Listen: The Only One I Love / The Miracles
The

This UK EP and the US hit single that sparked it, ‘Shop Around’, were released in 1961.

1961! Can you believe it?

Bill Robinson, lead voice and writer for The Miracles, known to the greater populous, we mere mortals, as Smokey Robinson…well it just seems impossible that he started that long ago.
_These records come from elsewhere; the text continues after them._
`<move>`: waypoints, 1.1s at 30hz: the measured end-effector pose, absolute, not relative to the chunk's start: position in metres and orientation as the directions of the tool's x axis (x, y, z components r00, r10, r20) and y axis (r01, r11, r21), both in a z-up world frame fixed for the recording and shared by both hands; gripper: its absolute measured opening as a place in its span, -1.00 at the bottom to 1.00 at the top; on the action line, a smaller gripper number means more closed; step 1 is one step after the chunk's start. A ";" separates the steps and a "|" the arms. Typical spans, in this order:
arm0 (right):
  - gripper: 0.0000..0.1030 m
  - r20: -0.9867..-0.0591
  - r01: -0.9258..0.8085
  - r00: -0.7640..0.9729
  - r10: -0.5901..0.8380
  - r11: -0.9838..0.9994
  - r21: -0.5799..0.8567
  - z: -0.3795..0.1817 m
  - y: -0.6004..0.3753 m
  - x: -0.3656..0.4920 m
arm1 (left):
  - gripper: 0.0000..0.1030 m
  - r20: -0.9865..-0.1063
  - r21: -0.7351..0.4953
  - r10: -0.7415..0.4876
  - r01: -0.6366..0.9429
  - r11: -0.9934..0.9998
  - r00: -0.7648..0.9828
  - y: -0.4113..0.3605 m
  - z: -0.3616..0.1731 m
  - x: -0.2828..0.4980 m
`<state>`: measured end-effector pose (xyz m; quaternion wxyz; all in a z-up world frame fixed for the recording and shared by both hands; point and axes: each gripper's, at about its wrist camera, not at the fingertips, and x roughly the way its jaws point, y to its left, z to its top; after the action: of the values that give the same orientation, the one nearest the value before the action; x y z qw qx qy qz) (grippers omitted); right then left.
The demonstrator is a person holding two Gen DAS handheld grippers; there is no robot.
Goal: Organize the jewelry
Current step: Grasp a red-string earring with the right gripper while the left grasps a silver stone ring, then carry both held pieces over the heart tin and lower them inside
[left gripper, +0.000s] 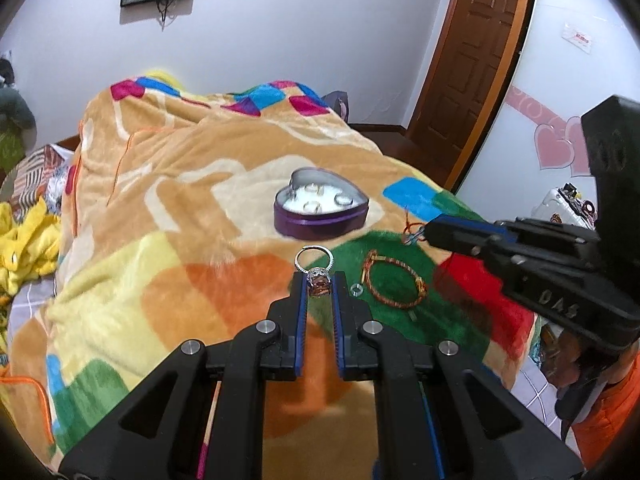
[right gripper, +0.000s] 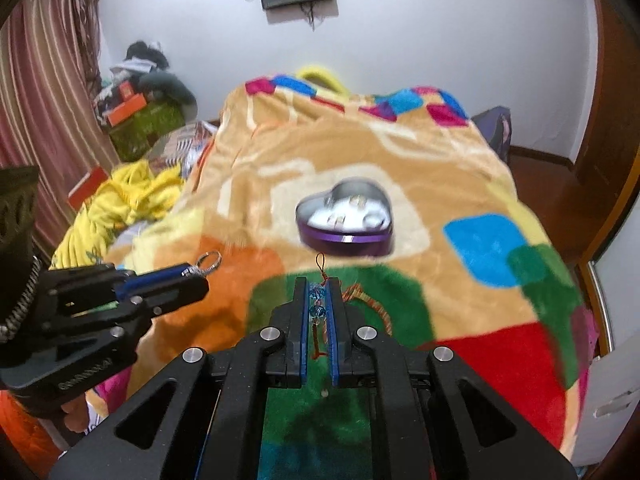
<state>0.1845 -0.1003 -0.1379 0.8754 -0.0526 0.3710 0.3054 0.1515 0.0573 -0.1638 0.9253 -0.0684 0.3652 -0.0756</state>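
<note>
The left claw [left gripper: 319,280] pinches a silver ring [left gripper: 314,258] and the right claw [right gripper: 319,300] pinches a blue-beaded red cord charm [right gripper: 317,300] (both lifted off the bed), above the blanket [left gripper: 180,208] where a braided bracelet [left gripper: 396,280] and open heart-shaped tin [left gripper: 320,208] lie.

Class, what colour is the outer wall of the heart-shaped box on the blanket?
Purple; the heart-shaped box shows sharpest in the left wrist view.
</note>
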 end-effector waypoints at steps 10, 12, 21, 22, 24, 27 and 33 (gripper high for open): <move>-0.86 -0.605 -0.571 0.607 0.516 0.812 0.120 -0.103 -0.104 0.195 | -0.80 -0.627 -0.160 -0.178 0.098 0.982 0.758 0.056 -0.143 0.176; -0.86 -0.594 -0.572 0.616 0.518 0.812 0.114 -0.098 -0.103 0.199 | -0.80 -0.621 -0.157 -0.174 0.096 0.983 0.765 0.058 -0.141 0.182; -0.86 -0.568 -0.581 0.633 0.527 0.808 0.102 -0.092 -0.093 0.221 | -0.80 -0.611 -0.168 -0.164 0.075 0.983 0.774 0.068 -0.141 0.210; -0.86 -0.567 -0.583 0.631 0.530 0.806 0.104 -0.093 -0.092 0.224 | -0.80 -0.612 -0.170 -0.162 0.072 0.983 0.774 0.069 -0.142 0.212; -0.86 -0.566 -0.587 0.629 0.534 0.803 0.105 -0.094 -0.090 0.229 | -0.80 -0.614 -0.172 -0.158 0.065 0.983 0.773 0.071 -0.144 0.219; -0.86 -0.568 -0.595 0.622 0.539 0.797 0.106 -0.097 -0.085 0.237 | -0.80 -0.621 -0.171 -0.156 0.062 0.983 0.768 0.074 -0.148 0.228; -0.86 -0.584 -0.604 0.601 0.546 0.789 0.117 -0.106 -0.076 0.255 | -0.80 -0.646 -0.163 -0.159 0.068 0.984 0.747 0.074 -0.161 0.248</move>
<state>0.2548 -0.0755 -0.1063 0.8935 -0.0464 0.3099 0.3217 0.2485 0.0741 -0.1612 0.9323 -0.0644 0.3507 -0.0609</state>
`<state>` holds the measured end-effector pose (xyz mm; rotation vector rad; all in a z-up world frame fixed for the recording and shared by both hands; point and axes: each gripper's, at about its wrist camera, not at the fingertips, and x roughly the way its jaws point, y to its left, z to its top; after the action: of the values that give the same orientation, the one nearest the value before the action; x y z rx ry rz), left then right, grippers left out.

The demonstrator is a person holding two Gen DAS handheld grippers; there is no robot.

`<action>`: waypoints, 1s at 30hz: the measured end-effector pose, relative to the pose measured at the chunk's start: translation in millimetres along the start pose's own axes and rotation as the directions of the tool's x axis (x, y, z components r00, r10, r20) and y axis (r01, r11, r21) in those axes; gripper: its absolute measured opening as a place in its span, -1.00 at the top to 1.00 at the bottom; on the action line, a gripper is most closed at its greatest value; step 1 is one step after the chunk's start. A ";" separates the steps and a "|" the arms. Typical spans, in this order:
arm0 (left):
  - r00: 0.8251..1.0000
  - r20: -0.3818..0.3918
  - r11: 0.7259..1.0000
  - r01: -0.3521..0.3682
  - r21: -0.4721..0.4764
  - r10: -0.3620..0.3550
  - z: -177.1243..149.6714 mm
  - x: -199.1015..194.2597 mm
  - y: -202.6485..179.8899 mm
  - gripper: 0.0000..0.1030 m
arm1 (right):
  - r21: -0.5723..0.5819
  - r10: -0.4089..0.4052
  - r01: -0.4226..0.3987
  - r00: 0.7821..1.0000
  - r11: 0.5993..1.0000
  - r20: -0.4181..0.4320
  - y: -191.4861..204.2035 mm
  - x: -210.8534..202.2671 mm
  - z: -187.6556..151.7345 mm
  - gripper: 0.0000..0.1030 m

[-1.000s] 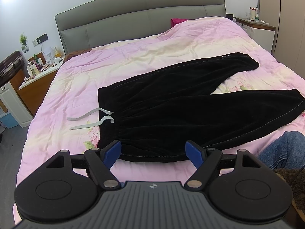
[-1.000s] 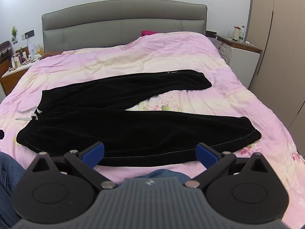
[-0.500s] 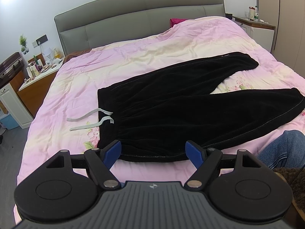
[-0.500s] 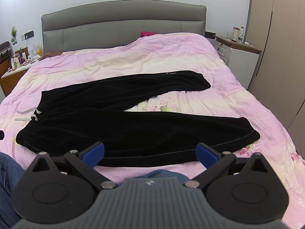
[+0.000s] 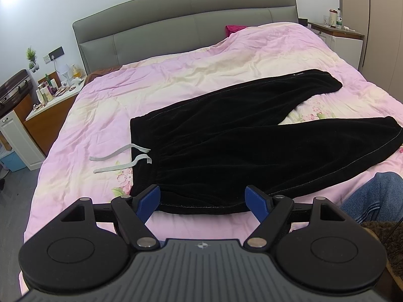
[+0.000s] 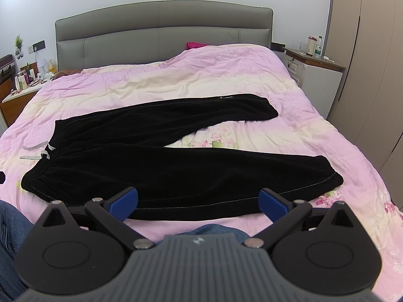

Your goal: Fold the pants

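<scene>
Black velvet pants (image 5: 226,146) lie flat on the pink bed, waistband to the left with two white drawstrings (image 5: 118,158), legs spread apart to the right. They also show in the right wrist view (image 6: 156,161). My left gripper (image 5: 202,200) is open and empty, hovering just short of the near waist edge. My right gripper (image 6: 199,201) is open and empty, hovering just short of the near leg's lower edge.
The bed (image 5: 176,70) has a grey headboard (image 6: 163,30). Nightstands stand on the left (image 5: 50,105) and on the right (image 6: 320,75). The person's jeans-clad knee (image 5: 372,198) is at the bed's near edge; it also shows in the right wrist view (image 6: 10,226).
Both grippers stay open. The views have shifted only slightly; the pants have not moved.
</scene>
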<state>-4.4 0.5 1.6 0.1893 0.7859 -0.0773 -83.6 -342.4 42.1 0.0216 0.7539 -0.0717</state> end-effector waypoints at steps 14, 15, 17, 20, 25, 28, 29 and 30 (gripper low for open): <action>1.000 0.004 1.000 -0.003 0.003 0.003 2.5 -4.2 1.8 -0.75 | -0.002 -0.001 0.001 1.000 1.000 0.004 0.0 -6.3 4.4 -0.91; 1.000 0.003 1.000 -0.003 0.003 0.003 2.7 -4.4 2.5 -0.75 | -0.002 -0.002 0.002 1.000 1.000 0.003 0.2 -6.1 3.6 -0.91; 1.000 0.003 1.000 -0.005 0.004 0.005 2.8 -4.5 2.5 -0.75 | -0.002 -0.001 0.001 1.000 1.000 0.002 0.4 -5.9 3.3 -0.91; 1.000 0.003 1.000 -0.009 0.002 0.009 3.5 -6.0 5.2 -0.75 | -0.002 -0.001 0.001 1.000 1.000 0.002 0.0 -6.4 3.9 -0.91; 1.000 0.009 1.000 -0.004 0.017 0.004 4.0 -6.1 6.4 -0.75 | -0.003 0.001 -0.001 1.000 1.000 0.001 -0.1 -5.8 3.3 -0.91; 1.000 0.015 0.999 -0.012 0.044 0.011 5.8 -5.2 9.3 -0.75 | -0.004 -0.001 0.001 1.000 1.000 0.001 -1.1 -5.4 4.6 -0.91; 1.000 0.013 0.998 -0.019 0.054 0.018 6.4 -3.9 10.1 -0.75 | -0.006 -0.006 0.006 1.000 1.000 0.002 -1.3 -5.4 4.7 -0.91; 1.000 0.011 0.998 -0.029 0.060 0.028 7.8 -2.5 12.3 -0.74 | -0.009 -0.013 0.013 1.000 1.000 0.001 -2.1 -4.0 5.4 -0.91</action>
<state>1.0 11.0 10.5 0.2569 0.7710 -0.0749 -82.9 -344.5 48.7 0.0085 0.7531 -0.0808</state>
His songs and mainstream success with Smokey Robinson & The Miracles being so ubiquitous, seems like yesterday.

Pretty safe question to ask: “Has Smokey Robinson ever written a bad song?” Hmm, maybe not.

For all the great songwriters you or I might name check, this fellow has outdone each and every one when you stop to actually look at his output through the years.

Unquestionably a higher form of life.

The Contours

Wednesday, December 11th, 2013

Side 1:

Listen: Can You Jerk Like Me / The Contours
Can

Listen: That Day When She Needed Me / The Contours
That

Side 2:

Listen: Can You Do It / The Contours
Can

Listen: I’ll Stand By You / The Contours
ContoursIllStand.mp3

Looking back, The Contours probably released more dance instruction songs than anybody, with a possible exception being Chubby Checker. ‘Can You Jerk Like Me’ was one of their earliest.

They were never an act to achieve much more than lower chart success in the US, and excepting the reissue of ‘Just A Little Misunderstanding’, none in the UK. They mirror The Marvelettes in Motown’s history books. That being, there was always some other act getting the best songs from their in-house writing machines, and ultimately the push at radio.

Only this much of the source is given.